* About this task *
Among the records that follow, how many lines include the string "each"? Only the number is wanted.

* Records for this task *
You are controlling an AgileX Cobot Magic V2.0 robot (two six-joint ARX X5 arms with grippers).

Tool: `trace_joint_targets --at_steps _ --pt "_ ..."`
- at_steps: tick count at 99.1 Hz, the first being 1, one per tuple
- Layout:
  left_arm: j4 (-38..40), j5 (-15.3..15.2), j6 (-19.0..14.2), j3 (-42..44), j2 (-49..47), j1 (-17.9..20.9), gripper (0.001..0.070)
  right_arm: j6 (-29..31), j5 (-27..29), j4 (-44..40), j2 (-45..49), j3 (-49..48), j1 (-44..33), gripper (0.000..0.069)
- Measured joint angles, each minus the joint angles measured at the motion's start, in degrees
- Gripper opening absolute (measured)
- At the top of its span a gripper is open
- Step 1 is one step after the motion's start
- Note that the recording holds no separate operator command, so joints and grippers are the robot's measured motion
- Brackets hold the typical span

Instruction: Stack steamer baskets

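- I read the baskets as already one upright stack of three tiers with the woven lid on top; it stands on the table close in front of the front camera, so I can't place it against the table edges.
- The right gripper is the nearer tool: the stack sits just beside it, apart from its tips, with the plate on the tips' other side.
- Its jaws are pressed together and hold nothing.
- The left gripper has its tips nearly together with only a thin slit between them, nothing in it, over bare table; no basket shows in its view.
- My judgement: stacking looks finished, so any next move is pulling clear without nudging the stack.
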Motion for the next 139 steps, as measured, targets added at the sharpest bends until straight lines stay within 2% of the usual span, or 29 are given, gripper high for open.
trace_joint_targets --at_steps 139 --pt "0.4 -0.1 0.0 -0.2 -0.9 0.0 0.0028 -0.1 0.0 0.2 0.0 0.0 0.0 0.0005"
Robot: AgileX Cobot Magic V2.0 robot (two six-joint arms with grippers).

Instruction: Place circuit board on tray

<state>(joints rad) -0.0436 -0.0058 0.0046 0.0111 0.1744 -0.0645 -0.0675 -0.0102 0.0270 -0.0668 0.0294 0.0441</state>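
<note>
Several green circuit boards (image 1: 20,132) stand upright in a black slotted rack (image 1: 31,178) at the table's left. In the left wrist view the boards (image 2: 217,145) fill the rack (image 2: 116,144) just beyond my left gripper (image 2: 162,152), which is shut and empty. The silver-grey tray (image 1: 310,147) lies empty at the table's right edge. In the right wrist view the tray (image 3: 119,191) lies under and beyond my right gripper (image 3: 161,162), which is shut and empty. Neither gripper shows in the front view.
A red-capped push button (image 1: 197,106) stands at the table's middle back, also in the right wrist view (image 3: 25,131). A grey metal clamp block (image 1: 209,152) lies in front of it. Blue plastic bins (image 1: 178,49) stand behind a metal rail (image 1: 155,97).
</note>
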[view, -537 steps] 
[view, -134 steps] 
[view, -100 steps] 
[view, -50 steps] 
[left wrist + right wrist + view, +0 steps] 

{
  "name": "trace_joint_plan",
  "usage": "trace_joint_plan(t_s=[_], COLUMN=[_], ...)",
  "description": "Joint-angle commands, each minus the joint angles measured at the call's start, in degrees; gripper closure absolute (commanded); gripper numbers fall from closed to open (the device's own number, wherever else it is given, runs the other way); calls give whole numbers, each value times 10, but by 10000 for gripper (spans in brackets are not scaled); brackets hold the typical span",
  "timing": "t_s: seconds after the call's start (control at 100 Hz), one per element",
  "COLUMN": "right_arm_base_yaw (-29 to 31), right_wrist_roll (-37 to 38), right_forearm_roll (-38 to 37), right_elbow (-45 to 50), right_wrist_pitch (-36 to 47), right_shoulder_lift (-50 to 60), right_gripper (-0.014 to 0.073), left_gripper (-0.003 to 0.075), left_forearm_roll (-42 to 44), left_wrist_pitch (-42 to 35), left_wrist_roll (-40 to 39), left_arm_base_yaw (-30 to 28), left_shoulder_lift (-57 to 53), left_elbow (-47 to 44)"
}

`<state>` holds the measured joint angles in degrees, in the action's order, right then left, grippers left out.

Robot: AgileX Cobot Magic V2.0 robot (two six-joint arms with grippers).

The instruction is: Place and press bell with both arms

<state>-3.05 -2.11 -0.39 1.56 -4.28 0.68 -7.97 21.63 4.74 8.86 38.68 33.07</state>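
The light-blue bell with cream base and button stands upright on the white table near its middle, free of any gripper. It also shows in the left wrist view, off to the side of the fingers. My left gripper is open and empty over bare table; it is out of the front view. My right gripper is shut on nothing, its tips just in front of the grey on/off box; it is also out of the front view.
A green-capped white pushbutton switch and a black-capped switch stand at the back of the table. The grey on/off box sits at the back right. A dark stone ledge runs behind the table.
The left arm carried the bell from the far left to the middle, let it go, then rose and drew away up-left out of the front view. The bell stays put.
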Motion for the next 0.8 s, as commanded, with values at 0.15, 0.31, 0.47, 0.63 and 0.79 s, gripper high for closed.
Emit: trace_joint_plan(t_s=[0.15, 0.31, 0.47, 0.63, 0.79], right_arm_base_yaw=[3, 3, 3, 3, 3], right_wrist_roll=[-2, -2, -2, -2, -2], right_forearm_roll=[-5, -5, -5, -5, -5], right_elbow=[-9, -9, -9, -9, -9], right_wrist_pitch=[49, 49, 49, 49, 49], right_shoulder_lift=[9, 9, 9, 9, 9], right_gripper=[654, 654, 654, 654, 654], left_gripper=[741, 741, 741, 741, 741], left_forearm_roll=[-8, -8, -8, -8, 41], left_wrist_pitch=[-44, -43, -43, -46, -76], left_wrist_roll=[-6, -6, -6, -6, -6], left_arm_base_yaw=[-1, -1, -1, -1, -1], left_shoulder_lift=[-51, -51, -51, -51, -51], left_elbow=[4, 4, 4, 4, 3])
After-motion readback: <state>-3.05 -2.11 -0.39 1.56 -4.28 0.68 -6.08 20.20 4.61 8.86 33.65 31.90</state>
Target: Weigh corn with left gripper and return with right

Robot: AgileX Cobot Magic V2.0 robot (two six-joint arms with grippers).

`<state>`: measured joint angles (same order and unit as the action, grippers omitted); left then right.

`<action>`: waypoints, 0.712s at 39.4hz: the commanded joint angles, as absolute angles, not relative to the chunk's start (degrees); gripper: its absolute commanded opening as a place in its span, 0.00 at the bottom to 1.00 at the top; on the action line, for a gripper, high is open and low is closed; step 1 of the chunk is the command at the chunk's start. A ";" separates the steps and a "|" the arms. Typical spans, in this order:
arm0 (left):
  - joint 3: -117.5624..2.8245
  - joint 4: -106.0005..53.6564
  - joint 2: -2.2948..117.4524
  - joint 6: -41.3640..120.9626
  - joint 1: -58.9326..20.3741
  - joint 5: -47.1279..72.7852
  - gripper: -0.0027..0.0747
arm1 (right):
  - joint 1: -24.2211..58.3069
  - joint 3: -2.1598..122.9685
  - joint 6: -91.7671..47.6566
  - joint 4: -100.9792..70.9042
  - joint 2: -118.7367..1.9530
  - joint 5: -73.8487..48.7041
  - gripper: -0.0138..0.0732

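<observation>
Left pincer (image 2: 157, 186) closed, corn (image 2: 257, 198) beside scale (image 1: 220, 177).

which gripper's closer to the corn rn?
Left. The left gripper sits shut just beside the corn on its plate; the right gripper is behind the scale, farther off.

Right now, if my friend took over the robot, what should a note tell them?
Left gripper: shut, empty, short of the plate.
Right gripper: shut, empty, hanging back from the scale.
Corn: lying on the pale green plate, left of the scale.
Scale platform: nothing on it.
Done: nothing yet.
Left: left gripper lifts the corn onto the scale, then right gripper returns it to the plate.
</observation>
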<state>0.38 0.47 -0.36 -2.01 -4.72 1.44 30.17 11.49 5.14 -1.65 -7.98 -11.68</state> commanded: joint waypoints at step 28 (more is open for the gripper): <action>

* Result *
2